EXERCISE REQUIREMENTS: Filter the listing so that only lines with the word "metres" remain.

RECORDS SUPPLIED:
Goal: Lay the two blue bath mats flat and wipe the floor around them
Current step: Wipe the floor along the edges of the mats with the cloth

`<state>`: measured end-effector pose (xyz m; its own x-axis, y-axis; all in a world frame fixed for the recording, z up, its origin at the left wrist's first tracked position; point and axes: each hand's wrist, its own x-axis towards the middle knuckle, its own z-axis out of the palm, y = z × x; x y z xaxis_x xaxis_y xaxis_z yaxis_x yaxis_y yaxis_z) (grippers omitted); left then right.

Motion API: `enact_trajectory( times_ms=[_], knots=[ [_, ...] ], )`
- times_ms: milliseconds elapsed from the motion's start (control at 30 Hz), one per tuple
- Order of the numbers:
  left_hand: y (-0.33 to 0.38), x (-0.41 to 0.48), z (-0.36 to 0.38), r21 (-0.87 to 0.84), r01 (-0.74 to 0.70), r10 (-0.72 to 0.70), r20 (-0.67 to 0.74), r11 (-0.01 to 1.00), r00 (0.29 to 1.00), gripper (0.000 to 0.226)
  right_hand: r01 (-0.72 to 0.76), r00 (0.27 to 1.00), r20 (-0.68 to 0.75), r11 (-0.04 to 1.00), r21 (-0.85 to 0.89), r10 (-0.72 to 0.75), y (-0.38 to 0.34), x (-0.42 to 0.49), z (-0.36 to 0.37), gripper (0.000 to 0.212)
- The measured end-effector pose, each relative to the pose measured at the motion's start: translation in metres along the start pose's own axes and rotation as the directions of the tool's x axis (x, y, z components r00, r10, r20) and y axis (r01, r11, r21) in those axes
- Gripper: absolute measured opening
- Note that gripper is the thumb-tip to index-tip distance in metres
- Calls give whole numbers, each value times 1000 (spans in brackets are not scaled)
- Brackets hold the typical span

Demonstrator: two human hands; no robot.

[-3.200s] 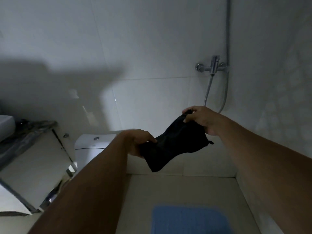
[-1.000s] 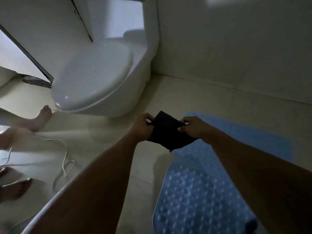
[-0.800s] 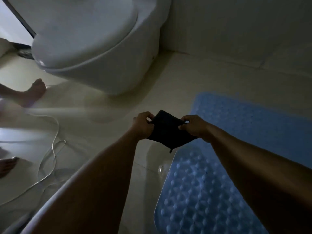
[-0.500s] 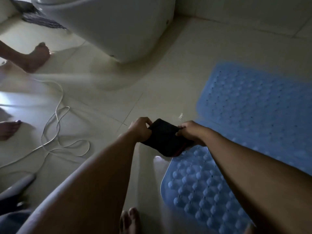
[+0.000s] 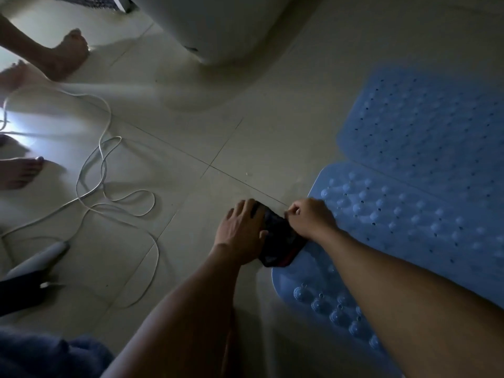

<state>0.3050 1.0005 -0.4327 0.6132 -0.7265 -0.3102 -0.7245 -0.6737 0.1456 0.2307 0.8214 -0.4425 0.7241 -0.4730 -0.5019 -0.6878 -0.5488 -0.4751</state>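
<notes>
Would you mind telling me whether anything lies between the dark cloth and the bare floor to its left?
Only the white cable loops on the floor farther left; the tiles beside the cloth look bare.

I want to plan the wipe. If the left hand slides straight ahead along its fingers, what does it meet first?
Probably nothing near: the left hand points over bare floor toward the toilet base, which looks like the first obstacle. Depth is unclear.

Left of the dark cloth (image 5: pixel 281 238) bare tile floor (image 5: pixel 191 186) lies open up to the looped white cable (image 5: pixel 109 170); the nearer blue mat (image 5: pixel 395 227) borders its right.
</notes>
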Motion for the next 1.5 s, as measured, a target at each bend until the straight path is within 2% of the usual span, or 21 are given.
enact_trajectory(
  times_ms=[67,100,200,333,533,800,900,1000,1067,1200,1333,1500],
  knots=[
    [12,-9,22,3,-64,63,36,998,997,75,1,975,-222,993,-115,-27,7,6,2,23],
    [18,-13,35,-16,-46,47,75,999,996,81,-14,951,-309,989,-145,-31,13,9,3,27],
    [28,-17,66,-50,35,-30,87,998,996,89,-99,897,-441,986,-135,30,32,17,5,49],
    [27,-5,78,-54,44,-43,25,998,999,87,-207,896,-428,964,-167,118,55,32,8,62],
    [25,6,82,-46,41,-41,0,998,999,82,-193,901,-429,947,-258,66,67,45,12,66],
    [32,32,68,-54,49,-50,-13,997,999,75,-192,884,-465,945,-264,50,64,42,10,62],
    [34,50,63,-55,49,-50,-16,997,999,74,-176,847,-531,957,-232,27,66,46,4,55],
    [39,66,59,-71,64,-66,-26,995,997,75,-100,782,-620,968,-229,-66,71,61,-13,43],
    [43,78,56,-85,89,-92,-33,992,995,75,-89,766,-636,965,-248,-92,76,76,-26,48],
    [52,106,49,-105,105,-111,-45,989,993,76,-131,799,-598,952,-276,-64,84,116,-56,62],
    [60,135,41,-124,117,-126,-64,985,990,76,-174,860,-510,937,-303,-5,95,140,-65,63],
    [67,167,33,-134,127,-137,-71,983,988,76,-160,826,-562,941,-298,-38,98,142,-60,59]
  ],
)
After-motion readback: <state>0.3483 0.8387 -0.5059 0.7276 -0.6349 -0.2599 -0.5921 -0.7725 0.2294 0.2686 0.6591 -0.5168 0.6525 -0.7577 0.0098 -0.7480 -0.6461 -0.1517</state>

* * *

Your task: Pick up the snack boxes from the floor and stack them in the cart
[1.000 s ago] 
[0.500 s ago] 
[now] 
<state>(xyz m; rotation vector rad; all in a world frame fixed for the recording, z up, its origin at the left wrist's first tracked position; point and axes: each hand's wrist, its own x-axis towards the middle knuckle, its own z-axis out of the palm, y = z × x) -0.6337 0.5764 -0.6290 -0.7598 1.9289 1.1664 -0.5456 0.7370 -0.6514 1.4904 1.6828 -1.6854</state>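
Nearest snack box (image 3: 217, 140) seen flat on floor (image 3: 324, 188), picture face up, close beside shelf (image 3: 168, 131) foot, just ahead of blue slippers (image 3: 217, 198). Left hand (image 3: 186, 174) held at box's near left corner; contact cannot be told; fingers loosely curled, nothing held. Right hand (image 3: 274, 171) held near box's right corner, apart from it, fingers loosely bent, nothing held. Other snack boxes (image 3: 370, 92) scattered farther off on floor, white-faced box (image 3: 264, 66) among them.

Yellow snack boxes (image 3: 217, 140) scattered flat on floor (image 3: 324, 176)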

RESPONSE AREA:
- The measured end-effector pose, each relative to the pose measured at the motion's start: translation in metres along the start pose's own axes and rotation as the directions of the tool's x axis (x, y, z components r00, r10, r20) and y axis (r01, r11, r21) in those axes
- Note that gripper is the thumb-tip to index-tip distance in metres

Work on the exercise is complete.